O inverno amazônico, os rios, estradas sinuosas e as enormes distâncias não têm sido os únicos desafios das equipes envolvidas na vacinação dos povos indígenas do Amapá e norte do Pará. A tudo isso, somou-se o enfrentamento à desconfiança e às fake news que assolam o mundo inteiro, e que encontram no Brasil atual uma forte caixa de ressonância. Nas aldeias, onde os indígenas também estão conectados, a desinformação é uma doença tão letal quanto a covid-19.

Ainda assim, os números, dada a complexidade da ação, são considerados exitosos pelo Distrito Sanitário Especial Indígena (Dsei Amapá e norte do Pará). Além do Amapá, o Estado Brasileiro fez a divisão para que a zona sanitária também alcançasse as tribos e etnias que estão localizadas geograficamente nos municípios de Óbidos e Almeirim (PA), em localidades onde só é possível chegar após horas de voo, em pleno Parque Nacional do Tumucumaque, já próximo ao Suriname.

Carros, ônibus, voadeiras, aviões e helicópteros têm a tarefa de chegar em 142 aldeias e atingir 7.616 indígenas. Destes, 4.053 (53%) já receberam a primeira dose do imunizante.

Mas, além de tudo, as fake news chegaram com mais força em alguns lugares. Andreia Pacheco coordena o Núcleo Estadual de Saúde Indígena, o Nesi, e está acostumada a fazer trabalhos como esse. Desta vez, em tribos como a Kumenê, na Terra Indígena Uaçá, às margens do Rio Urukawá (Oiapoque), a dificuldade encontrada foi grande. Com quase 1 mil indígenas, apenas 195 quiseram tomar a vacina. Os motivos da recusa são os mesmos das redes sociais: o medo de efeitos colaterais graves, uma mentira disseminada por grupos políticos negacionistas.

“Teve muitos casos de fake news. Na aldeia Kumenê, eles foram bem atingidos com essa questão e a gente teve uma dificuldade para vacinar. Muitos indígenas queriam esperar alguns serem vacinados primeiros para terem certeza que as pessoas não vão morrer, que se fosse vacinados com 20 dias as pessoas iam morrer, que iriam virar jacaré ou que também eles não poderiam fazer filhos. Essas fake news que atingiu lá bastante essa aldeia”, contou Andreia.

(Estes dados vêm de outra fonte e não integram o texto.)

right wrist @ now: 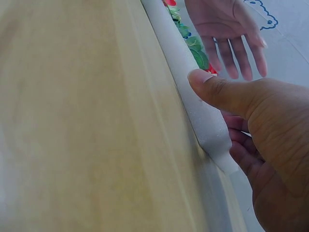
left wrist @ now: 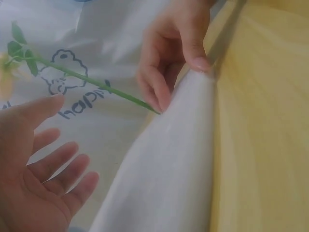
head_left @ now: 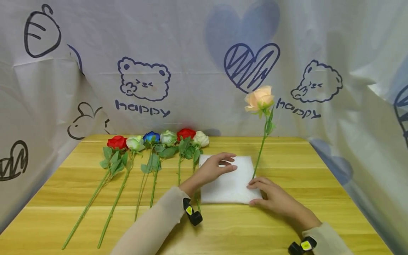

Conectados nas redes sociais, muitos indígenas acreditam nas fakes. Fotos: Alessandro

A aldeia Kumenê abriga o povo da etnia palikur, sob uma paisagem fantástica e com uma cultura muito interessante, onde os indígenas falam o próprio idioma, francês, crioulo e português. A denominação evangélica Assembleia de Deus é muito forte no local e, de um ponto de vista antropológico, as casas de farinha são parte do centro de organização social e familiar da etnia. O portal SelesNafes.Comcontou um pouco dessas características em outra oportunidade.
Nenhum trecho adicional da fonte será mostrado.